Terkait kebiasaan mengirim kado dalam acara perkawinan, dia menggagas kotak uang untuk menggantikannya. Memberikan uang dalam amplop atau angpao akan lebih praktis dan bermanfaat bagi mempelai dan keluarganya ketimbang kado berisi piring dan berbagai perkakas rumah tangga.
Suatu hari TB Silalahi menerima undangan perkawinan yang di dalamnya tertulis kalimat, “Kami berdua bercita-cita sesudah acara pernikahan ini dapat dikaruniai kemampuan membeli rumah sederhana KPR-BTN. Semoga Anda dapat membantu mewujudkannya dengan tidak memberi kado dalam bentuk barang.”

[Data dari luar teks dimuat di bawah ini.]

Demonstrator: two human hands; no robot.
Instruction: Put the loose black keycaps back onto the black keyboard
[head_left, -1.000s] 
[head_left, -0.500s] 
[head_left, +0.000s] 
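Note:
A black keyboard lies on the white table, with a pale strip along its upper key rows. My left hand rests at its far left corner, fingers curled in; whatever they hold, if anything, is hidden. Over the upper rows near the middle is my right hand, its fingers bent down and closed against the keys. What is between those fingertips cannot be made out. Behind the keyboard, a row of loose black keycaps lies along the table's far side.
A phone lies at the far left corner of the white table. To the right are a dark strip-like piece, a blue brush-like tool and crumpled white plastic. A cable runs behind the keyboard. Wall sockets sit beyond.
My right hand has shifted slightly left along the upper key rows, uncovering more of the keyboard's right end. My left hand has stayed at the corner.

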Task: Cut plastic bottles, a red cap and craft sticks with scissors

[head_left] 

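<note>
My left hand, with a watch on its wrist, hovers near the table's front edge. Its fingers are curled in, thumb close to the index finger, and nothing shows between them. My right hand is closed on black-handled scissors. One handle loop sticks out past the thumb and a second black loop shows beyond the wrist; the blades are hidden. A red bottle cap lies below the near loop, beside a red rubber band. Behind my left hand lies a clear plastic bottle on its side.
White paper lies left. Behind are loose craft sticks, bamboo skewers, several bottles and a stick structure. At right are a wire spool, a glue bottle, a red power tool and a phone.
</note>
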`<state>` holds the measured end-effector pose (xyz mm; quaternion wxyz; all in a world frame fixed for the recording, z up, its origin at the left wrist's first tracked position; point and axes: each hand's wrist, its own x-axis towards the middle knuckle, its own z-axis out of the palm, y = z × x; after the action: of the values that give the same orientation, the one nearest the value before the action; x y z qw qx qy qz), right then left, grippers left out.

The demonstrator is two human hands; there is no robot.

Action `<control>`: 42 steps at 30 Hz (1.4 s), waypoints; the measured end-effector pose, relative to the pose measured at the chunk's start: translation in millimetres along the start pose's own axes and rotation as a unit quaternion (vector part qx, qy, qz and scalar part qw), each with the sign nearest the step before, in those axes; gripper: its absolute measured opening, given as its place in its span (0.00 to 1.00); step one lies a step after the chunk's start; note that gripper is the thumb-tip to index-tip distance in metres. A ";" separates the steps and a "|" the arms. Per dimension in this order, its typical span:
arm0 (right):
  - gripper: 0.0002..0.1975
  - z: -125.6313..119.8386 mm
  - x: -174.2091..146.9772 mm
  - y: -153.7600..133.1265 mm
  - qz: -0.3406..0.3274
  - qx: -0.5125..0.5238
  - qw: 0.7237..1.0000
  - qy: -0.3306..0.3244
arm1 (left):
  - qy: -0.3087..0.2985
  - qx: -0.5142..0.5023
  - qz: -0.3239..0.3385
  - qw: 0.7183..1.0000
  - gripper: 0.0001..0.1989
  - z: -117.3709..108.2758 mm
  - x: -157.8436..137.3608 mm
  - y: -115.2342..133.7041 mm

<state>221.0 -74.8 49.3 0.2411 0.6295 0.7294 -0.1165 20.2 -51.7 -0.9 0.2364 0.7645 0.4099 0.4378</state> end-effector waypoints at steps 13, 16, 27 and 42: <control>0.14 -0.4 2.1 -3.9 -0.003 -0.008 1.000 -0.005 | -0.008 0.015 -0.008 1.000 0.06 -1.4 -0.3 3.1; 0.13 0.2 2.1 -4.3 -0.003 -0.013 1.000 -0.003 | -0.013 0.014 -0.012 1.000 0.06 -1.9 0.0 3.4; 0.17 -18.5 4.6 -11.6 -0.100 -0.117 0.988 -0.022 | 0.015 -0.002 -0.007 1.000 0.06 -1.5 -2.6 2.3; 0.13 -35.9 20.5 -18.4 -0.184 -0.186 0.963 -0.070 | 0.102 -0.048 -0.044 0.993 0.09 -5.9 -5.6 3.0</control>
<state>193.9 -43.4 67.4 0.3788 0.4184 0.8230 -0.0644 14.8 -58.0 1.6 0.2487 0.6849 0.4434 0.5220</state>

Kebijakan yang dibuat TB seperti itu sempat juga menjadi pembahasan di rubrik ‘Surat Pembaca’ sebuah koran. Dia secara garis besar ikut merespons, bahwa budaya memberi kado sebetulnya meniru praktik di negara-negara Barat yang masyarakatnya sudah mapan. Di sana ada Hari Ayah, Ibu, Valentine, Natal, dan lainnya yang antara lain diisi dengan saling tukar kado.
“Itu berbeda dengan budaya di Jepang yang praktis. Tak perlu repot memilih atau membawa kado, cukup menyelipkan uang ke dalam amplop sebagai hadiah,” papar TB Silalahi.
TB Silalahi yang lahir di Pematang Siantar, 17 April 1938 merupakan lulusan AMN 1961. Dia pernah terlibat dalam operasi penumpasan DI/TII pada 1972, dan diutus ke Timur Tengah sebagai pasukan PBB ketika terjadi perang antara Israel dan Mesir.
TB Silalahi juga menjadi bagian dari komandan kamp Pasukan Darurat PBB untuk kawasan Timur Tengah yang bermarkas di Kairo, Mesir.
Sebelum menjadi menteri, TB Silalahi menjabat Sekretaris Jenderal Kementerian Energi mendampingi Ginandjar Kartasasmita. Pada Senin (13/11/2023) dia mengembuskan napas terakhir di Rumah Sakit Medistra, Jakarta Selatan.